> [Work instruction] Write the data out again exactly, with every picture removed.
*** Opening of Data ***
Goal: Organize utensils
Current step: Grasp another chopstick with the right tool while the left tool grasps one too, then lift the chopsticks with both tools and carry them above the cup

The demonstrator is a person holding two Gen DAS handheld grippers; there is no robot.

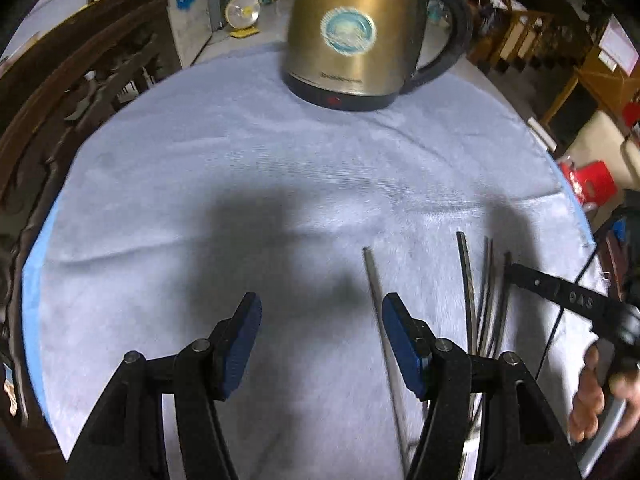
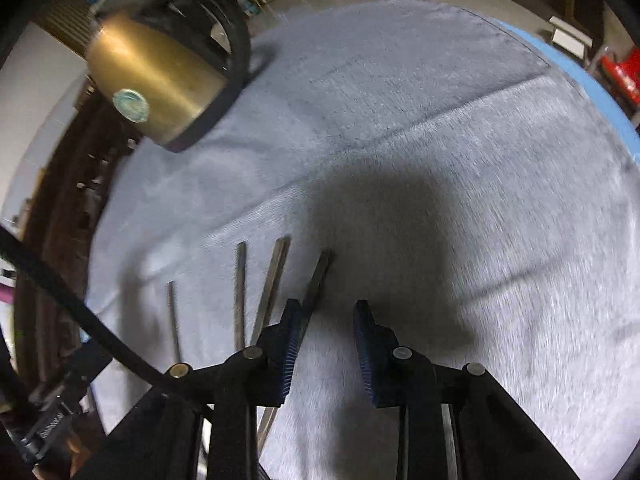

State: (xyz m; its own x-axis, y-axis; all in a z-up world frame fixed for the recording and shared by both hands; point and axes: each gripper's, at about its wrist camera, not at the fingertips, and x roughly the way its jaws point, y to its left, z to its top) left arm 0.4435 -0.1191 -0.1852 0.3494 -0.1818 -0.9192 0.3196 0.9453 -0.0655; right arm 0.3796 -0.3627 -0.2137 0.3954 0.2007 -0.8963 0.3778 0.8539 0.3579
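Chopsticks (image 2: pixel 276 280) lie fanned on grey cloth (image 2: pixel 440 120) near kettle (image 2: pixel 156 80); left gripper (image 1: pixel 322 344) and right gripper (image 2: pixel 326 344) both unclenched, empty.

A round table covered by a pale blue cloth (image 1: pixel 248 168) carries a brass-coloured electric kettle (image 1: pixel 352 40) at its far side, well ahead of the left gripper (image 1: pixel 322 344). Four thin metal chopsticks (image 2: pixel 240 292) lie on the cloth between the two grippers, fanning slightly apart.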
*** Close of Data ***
> [Finished task]
Goal: Organize utensils
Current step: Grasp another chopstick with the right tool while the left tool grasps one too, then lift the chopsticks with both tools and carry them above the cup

The demonstrator is a person holding two Gen DAS handheld grippers; there is no robot.


State: (xyz m; its own x-axis, y-axis; all in a z-up world frame fixed for the recording and shared by both hands; point and axes: each gripper's, at about its wrist camera, not at the fingertips, and x roughly the way its jaws point, y to its left, z to its top) left arm 0.4435 -0.1191 -0.1852 0.3494 -0.1818 -0.9192 0.3196 0.9453 -0.0655; right arm 0.3796 -0.3627 -0.2137 0.3954 0.2007 -0.8963 0.3778 0.8539 0.3579
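Chopsticks (image 2: pixel 276 280) lie fanned on grey cloth (image 2: pixel 440 120) near kettle (image 2: pixel 156 80); left gripper (image 1: pixel 322 344) and right gripper (image 2: pixel 326 344) both unclenched, empty.

A round table covered by a pale blue cloth (image 1: pixel 248 168) carries a brass-coloured electric kettle (image 1: pixel 352 40) at its far side, well ahead of the left gripper (image 1: pixel 322 344). Four thin metal chopsticks (image 2: pixel 240 292) lie on the cloth between the two grippers, fanning slightly apart.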

Nothing more remains to be added to the answer.